Em Belo Monte a situação não é melhor. As greves se sucedem e o mesmo método policial é utilizado pelo governo para reprimir os trabalhadores. Em todos os casos, entretanto, as direções pelegas dos diferentes sindicatos pretendem descaracterizar a mobilização operária como sendo provocada por agentes externos, como jornalistas, organizações classistas, etc.

Isto porque, dizem, as obras são “estratégicas”. São estratégicas para a contra-propaganda do oportunismo na gerência do velho Estado, que a todo momento reverbera a “criação de empregos” e “distribuição de renda” de seus projetos anti-operários. Este sim é o modelo de “desenvolvimento” e “crescimento” que PT, PCdoB, PSB, PMDB e outros conhecem e se gabam de ser promotores.

Além disso, a gerência Dilma trata de reunir permanentemente em seus “gabinetes de crise”, representantes das centrais e sindicatos governistas, das empreiteiras, do judiciário, etc. Só não se prestam a atender às demandas dos trabalhadores que têm que trabalhar a milhares de quilômetros de suas famílias, com péssimos salários, alojamento, alimentação, plano de saúde, etc. Some-se os constantes “acidentes” de trabalho e até mesmo assassinatos de operários pela polícia.

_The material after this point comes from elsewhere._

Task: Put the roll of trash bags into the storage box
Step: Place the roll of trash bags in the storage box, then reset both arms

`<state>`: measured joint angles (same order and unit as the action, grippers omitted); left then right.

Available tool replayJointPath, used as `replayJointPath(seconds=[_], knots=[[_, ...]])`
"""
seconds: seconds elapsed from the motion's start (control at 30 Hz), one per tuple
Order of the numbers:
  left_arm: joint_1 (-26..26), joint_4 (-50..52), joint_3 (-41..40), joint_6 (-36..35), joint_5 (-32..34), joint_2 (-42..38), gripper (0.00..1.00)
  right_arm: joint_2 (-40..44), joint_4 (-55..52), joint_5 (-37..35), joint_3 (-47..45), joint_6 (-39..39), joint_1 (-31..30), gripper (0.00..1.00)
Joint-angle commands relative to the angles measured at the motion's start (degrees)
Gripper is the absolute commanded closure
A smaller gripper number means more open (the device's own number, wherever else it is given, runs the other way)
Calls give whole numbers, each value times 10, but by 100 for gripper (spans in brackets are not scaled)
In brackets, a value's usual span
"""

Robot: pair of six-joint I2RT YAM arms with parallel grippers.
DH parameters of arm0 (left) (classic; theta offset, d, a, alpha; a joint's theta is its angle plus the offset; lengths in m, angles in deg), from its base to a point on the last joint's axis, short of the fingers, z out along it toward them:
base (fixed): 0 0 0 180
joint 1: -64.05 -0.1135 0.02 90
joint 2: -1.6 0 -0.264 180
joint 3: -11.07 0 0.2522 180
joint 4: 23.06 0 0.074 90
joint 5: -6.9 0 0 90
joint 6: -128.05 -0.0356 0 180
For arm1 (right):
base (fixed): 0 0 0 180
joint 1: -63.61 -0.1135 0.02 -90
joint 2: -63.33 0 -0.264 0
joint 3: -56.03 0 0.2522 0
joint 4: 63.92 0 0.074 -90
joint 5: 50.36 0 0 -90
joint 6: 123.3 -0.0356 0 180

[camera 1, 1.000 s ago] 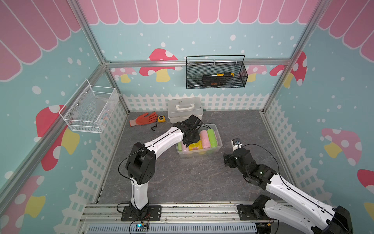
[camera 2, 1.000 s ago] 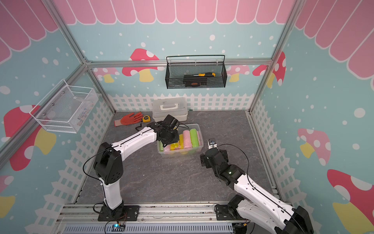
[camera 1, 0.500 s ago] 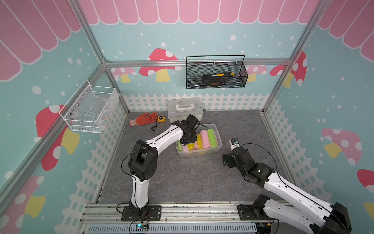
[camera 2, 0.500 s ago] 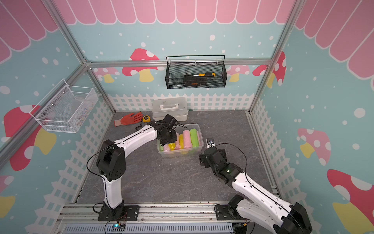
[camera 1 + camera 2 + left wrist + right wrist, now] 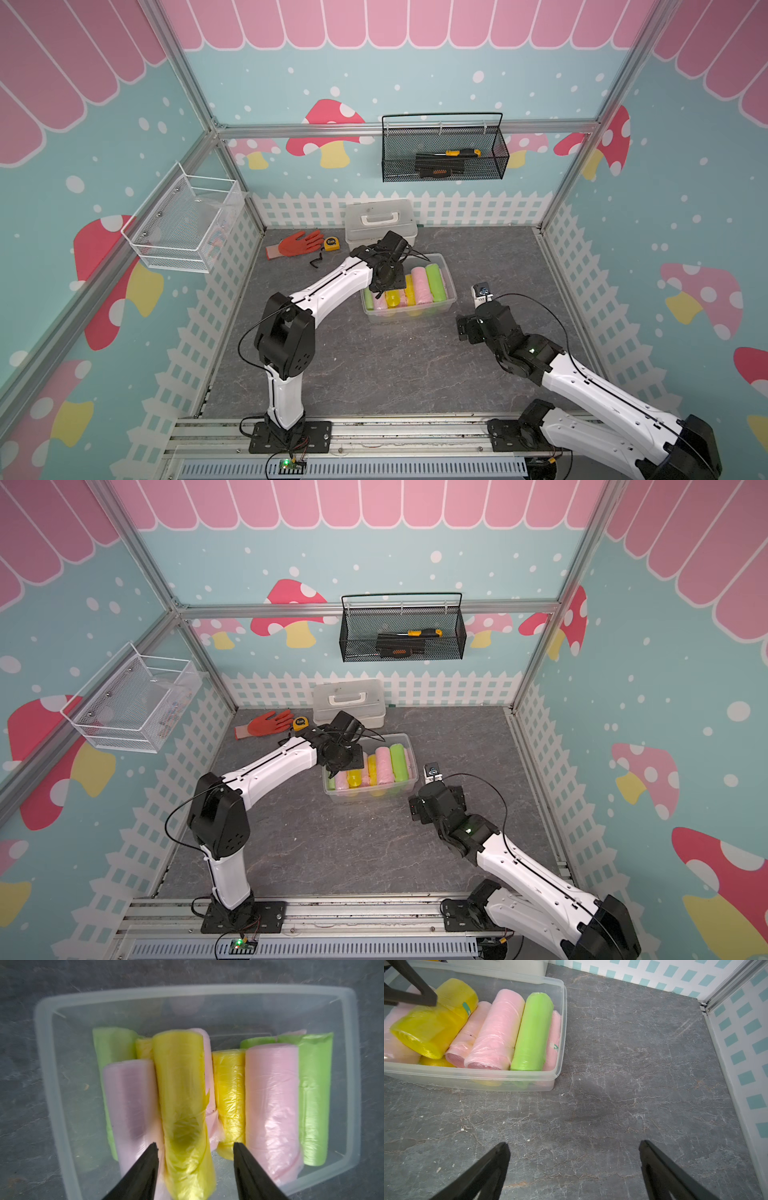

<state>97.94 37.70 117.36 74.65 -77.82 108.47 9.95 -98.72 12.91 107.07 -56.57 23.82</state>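
Here the yellow roll of trash bags point(image 5: 180, 1084) lies inside the storage box point(image 5: 43, 1064), on top of other rolls point(image 5: 270, 1095), toward the box's left end. The left hand point(image 5: 195, 1147) hangs over it. Its two fingers stand partly apart, one on each side of the roll, not squeezing it. The right hand point(image 5: 574, 1147) is spread wide over the grey table point(image 5: 633, 1064), right of the box, holding nothing.

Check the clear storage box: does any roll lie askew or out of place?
Yes. The yellow roll under the left gripper rides on top of the pink rolls, perched higher than the rest, not bedded in the row inside the storage box.
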Motion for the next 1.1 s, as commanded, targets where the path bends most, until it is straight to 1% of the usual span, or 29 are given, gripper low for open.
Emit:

Para a atual gerência do velho Estado semifeudal e semicolonial brasileiro trata-se de assegurar que as obras não parem, nem que para isso tenha-se que apontar fuzis para as cabeças dos operários; de garantir o lucro máximo para as empreiteiras e monopólios nacionais/transnacionais; de atropelar qualquer tipo de direito trabalhista ou das populações indígenas e ribeirinhas vizinhas a esses projetos. Tudo isso azeitado com fartos recursos do BNDES, que é quem financia essa bandalheira toda para o lucro de construtoras e transnacionais da área de energia, que vão operar o sistema.

Qualquer semelhança com o fascismo não é mera coincidência! Mas nem mesmo o fascismo sofisticado pode impedir a luta contra a exploração e opressão, senão que empurra as massas para o combate.